ミスターシービーの休養はさまざまな論争を生んでいた。これから年末にかけて、トゥインクルシリーズは更なる盛り上がりを見せる時期となる。その中心に据えられているものが有馬記念とジャパンカップである。
有馬記念はその年にクラシックで活躍したウマ娘と歴戦のシニアクラスウマ娘がぶつかり合う一年の総決算とも言えるレースである。ジャパンカップは世界からウマ娘が集う国際招致レースであり、未だに日本所属ウマ娘は勝てていない。
ミスターシービーはクラシック三冠を制覇し、揺るぎない実力を見せつけた。唯一無二の常識に囚われない危機感さえ孕んだ豪快な追い込みは人々の心を鷲掴みにした。彼女が出走し、勝利することを期待するのは観客としては当然の真理だ。
しかしその期待が裏切られたとき、観客の想いは失望へと変わる。国際的にも三冠ウマ娘の誕生は注目されている。批判は国内のみならず、海外の競争関係者からも行われていた。
「何も変わりは無いわ。ただ、復帰は秋ごろになりそうね。」
「長期ですね……。私にできることがあれば申し付けてください。」
「そうね!シービーちゃんがトゥインクルシリーズをアゲアゲにしてくれたんだから、アタシ達も一肌脱ぎましょうか!」
ふたりの会話はあらぬ方向へと進んでいく。入院している限りは私たちトレーナーであってもできることは少ない。無論それはウマ娘でも同じことだ。

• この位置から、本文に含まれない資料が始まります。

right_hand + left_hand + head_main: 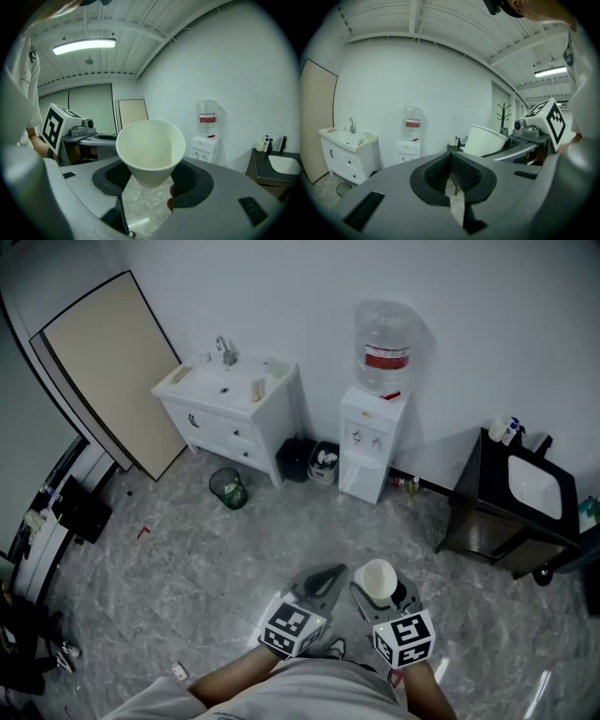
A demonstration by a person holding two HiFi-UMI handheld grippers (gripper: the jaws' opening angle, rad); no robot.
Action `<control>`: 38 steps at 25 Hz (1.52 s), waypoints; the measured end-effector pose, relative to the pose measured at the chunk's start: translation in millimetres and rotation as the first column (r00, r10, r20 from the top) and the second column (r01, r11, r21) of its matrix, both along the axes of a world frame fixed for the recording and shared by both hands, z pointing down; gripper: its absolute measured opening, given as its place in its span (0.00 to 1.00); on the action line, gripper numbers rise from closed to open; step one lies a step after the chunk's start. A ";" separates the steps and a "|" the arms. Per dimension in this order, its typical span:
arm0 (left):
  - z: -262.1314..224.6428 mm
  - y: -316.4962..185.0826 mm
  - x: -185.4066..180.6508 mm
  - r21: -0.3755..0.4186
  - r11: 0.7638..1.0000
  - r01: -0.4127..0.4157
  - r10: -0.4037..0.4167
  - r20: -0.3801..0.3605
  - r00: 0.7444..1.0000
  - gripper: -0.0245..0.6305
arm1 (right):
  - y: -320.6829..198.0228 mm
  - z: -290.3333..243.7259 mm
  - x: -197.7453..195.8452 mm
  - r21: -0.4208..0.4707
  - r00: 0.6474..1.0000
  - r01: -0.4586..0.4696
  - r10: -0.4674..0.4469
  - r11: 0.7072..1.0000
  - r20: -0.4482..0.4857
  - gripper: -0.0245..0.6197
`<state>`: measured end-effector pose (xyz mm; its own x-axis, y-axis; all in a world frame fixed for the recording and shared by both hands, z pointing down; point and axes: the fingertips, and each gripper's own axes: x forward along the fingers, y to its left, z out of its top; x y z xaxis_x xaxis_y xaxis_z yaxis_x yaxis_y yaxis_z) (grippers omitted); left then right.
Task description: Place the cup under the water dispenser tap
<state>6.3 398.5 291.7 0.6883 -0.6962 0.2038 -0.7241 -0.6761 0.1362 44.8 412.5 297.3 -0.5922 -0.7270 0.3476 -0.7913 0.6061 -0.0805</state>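
A white paper cup (378, 581) stands upright and empty between the jaws of my right gripper (380, 598), which is shut on its lower wall; the right gripper view looks straight into the cup (151, 152). My left gripper (328, 577) hovers just left of it, shut with nothing between its jaws (451, 161). The cup (483, 139) also shows at the right of the left gripper view. The white water dispenser (373, 442), with a clear bottle (385, 345) on top, stands against the far wall, well beyond both grippers. It also appears small in the right gripper view, as the dispenser (205, 148).
A white vanity with a tap (230, 404) stands left of the dispenser, with two small bins (309, 460) between them and a green mesh bin (229, 487) in front. A dark sink cabinet (511, 507) is at the right. A beige board (112, 371) leans at the left wall. Grey marble floor lies between.
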 end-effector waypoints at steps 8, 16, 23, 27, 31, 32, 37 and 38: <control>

「ルドルフ、貴女にできることは復帰したシービーを全力で倒すことだけよ。マルゼンスキー、貴女はリハビリに励みなさい。ドリームトロフィーリーグは今の貴女の脚で闘えるほど甘くはないわ。」
彼女たちにとっては友人であり、共にターフを駆ける戦友であり、そして打ち倒すべき敵でもある。憐憫という斤量は足元を掬われる材料になるだけだ。
「ええ、そのつもりです。」
「貴女に関してはそんな心配は無用のようね。」
シンボリルドルフの目つきが変わる。獲物を狙う獅子のような鋭い目つきはきっとミスターシービーに噛み付いてくれるだろう。
相手にどんな痛手があろうとも、獅子はただその獲物を喰い殺すのみなのだから。
「いいわね、ギラギラしちゃって。そういうのアタシも憧れちゃうな。」
ひょうきんな口調でマルゼンスキーが言う。その言葉に獅子の目が光った。
「マルゼンスキー、君はDTLで待っているがいい。土の味も案外悪くは無いかもしれないよ。」
「言うじゃない。じゃあアタシは貴女が土を食べている横で、イタ飯でもいただこうかしら。」
「ふたりとも、やめなさい。」
「冗談が過ぎた。だが、君には負けないよ。マルゼンスキー。」
「ええ、アタシもそのつもりだから。」
ふたりに柔和な笑みが戻った。
ウマ娘のレースにかける情熱は私たちの想像を超えていく。その執念があるからこそ、時に予想を超えた結果を見せてくれる。
レースに絶対は無い。だが、絶対に負けられない。
「ルドルフ、明日のレースは絶対に勝ちなさい。ジャパンカップを見に来た連中にも、海外の連中にも、ミスターシービー以上の逸材がここに居ると見せつけるのよ。そうすれば、あの子の悪評も消えるわ。」
「承知しました。」
微笑むシンボリルドルフの目がもう一度だけ光った。